#### EXERCISE GOAL
First find the line with "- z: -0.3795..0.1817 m" in the entries below, then set down exactly every line through the line with "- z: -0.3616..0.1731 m", that line included.

#### EXERCISE INPUTS
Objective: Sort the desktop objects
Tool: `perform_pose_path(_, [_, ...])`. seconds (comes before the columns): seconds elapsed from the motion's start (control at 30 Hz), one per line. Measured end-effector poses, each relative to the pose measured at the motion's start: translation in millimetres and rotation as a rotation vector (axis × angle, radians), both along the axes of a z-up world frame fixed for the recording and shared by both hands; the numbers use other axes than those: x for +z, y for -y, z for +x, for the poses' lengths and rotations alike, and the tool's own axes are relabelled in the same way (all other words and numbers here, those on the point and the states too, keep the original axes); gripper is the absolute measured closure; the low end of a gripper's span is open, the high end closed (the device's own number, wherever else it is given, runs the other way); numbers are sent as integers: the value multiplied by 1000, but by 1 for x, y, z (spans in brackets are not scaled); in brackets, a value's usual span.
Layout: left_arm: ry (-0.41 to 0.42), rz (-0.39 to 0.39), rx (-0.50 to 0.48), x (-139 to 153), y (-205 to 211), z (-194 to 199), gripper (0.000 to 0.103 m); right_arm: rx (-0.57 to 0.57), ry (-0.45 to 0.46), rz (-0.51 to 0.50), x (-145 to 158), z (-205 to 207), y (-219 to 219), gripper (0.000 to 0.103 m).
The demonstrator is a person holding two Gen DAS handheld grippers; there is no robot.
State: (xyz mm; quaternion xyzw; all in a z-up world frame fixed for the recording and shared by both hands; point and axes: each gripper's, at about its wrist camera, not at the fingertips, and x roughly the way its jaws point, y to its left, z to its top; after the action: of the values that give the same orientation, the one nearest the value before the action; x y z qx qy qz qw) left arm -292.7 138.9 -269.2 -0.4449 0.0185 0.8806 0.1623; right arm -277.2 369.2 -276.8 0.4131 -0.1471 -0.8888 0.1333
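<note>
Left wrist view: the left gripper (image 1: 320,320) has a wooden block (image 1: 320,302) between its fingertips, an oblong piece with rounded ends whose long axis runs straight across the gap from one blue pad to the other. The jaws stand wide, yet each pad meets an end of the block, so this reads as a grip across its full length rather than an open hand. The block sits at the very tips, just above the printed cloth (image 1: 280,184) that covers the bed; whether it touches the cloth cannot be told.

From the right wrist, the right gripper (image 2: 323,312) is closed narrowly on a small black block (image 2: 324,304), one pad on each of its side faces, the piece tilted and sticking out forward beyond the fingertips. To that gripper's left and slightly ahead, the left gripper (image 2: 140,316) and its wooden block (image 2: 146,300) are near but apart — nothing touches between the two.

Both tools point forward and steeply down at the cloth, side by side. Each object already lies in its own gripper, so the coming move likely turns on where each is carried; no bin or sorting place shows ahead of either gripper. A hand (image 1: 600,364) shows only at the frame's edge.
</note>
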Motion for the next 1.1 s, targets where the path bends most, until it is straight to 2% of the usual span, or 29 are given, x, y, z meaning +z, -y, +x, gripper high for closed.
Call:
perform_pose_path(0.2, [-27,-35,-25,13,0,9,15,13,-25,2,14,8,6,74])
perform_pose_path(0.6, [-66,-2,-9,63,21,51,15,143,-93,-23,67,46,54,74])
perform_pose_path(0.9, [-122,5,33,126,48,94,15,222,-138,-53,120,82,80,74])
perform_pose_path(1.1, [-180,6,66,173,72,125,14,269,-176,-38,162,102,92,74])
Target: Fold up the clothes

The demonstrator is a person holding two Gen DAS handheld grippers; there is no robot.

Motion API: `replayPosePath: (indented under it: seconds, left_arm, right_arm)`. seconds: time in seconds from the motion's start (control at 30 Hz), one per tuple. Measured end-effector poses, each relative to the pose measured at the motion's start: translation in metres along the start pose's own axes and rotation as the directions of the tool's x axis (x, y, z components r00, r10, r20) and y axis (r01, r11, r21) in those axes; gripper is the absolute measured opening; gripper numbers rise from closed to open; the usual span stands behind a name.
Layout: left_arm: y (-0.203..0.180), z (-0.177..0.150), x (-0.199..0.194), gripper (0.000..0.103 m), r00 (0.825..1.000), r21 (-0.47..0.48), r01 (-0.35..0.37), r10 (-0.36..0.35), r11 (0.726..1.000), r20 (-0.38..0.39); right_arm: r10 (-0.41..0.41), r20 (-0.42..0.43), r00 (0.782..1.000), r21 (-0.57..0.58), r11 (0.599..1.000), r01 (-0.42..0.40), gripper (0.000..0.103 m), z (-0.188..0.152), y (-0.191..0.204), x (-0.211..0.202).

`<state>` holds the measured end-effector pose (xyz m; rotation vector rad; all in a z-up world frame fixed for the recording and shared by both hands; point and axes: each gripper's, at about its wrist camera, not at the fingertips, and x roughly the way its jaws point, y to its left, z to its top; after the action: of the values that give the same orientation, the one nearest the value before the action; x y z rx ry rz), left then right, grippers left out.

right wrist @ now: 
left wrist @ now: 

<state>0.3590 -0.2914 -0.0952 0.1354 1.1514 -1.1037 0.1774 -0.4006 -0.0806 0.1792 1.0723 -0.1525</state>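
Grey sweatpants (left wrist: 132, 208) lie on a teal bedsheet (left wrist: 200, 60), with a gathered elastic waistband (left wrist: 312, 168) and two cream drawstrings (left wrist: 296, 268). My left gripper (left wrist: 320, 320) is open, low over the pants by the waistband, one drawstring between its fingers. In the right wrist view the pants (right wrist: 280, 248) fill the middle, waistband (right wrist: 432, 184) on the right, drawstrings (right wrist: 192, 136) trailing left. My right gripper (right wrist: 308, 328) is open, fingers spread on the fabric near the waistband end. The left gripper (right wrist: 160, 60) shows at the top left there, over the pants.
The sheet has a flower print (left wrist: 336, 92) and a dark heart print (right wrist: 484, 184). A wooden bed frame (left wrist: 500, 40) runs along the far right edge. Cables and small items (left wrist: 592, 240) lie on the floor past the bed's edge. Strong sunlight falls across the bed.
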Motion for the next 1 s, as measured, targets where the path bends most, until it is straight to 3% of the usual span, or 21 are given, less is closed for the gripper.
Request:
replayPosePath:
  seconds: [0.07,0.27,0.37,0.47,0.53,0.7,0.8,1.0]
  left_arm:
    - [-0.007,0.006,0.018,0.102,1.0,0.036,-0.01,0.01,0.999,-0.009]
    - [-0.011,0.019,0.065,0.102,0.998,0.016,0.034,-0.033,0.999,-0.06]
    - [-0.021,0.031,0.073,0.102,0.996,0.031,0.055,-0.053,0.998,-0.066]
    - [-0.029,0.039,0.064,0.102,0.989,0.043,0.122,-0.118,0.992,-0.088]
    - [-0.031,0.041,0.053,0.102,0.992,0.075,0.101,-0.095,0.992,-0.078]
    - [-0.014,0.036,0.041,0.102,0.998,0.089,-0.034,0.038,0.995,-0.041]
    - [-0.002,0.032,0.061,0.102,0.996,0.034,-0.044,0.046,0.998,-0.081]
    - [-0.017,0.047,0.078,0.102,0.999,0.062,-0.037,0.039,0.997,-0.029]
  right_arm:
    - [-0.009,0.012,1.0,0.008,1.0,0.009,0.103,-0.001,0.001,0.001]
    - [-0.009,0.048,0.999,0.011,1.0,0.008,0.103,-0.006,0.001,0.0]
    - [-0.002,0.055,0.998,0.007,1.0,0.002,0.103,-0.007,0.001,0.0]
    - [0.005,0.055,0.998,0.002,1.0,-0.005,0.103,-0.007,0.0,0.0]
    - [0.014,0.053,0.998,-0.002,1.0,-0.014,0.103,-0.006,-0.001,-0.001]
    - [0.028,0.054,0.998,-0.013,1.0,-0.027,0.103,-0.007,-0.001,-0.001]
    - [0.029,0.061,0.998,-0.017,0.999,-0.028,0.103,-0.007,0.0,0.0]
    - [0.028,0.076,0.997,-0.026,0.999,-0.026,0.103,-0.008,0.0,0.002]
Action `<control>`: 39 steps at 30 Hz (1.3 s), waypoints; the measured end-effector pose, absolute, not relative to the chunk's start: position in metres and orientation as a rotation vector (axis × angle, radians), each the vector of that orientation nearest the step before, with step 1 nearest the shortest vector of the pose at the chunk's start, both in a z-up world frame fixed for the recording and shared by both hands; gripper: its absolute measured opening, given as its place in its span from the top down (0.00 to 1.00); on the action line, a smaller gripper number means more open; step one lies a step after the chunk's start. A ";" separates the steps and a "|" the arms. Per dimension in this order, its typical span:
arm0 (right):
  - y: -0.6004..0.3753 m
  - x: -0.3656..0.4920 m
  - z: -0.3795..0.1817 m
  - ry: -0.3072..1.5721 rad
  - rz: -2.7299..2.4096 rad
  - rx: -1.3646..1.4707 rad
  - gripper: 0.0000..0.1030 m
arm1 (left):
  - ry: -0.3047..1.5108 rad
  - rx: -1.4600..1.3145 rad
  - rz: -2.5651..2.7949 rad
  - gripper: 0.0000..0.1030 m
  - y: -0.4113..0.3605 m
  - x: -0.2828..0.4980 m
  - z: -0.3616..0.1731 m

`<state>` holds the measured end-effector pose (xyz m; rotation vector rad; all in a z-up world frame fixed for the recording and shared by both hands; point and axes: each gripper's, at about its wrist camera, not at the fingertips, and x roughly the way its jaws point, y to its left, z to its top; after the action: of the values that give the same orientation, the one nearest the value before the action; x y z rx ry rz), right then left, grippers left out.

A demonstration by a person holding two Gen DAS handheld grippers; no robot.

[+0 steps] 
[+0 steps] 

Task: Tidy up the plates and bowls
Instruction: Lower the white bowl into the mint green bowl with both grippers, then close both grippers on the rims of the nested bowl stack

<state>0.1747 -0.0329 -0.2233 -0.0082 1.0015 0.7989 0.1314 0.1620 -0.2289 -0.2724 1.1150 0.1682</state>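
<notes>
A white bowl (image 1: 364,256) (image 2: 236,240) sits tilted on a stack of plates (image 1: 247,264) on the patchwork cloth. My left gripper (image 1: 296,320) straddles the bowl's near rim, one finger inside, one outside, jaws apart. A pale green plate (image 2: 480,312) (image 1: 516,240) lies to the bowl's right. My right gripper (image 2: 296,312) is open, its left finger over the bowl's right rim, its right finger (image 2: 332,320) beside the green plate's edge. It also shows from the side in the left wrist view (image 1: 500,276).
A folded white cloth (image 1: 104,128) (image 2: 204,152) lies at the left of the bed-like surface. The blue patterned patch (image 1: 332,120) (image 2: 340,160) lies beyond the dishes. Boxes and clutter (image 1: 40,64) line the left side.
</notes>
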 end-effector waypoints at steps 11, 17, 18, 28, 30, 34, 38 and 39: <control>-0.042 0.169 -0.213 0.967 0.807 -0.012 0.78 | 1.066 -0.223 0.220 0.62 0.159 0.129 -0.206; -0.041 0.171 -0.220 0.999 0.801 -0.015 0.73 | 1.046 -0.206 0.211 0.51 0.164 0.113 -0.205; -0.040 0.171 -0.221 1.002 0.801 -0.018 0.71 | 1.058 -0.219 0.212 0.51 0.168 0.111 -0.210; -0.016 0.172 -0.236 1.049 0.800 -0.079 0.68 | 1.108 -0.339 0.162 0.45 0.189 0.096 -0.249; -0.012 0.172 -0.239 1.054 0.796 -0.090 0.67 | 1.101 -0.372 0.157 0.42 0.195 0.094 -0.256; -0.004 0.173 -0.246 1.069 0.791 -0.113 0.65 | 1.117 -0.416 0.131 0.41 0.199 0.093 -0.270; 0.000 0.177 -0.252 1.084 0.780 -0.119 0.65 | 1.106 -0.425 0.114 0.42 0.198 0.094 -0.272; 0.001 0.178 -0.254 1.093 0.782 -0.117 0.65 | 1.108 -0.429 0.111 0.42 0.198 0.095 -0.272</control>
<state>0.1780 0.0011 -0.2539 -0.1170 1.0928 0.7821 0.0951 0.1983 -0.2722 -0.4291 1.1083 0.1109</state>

#### TASK SOLUTION
  - z: -0.3795..0.1817 m
  - ry: -0.3072..1.5721 rad
  - rz: -2.7299..2.4096 rad
  - rx: -1.3646..1.4707 rad
  - gripper: 0.0000..0.1030 m
arm1 (left):
  - ry: -0.3047..1.5108 rad
  - rx: -1.4600..1.3145 rad
  - rz: -2.5651..2.7949 rad
  - gripper: 0.0000..0.1030 m
  - y: -0.4113..0.3605 m
  - x: -0.2828..0.4980 m
  - z: -0.3616..0.1731 m

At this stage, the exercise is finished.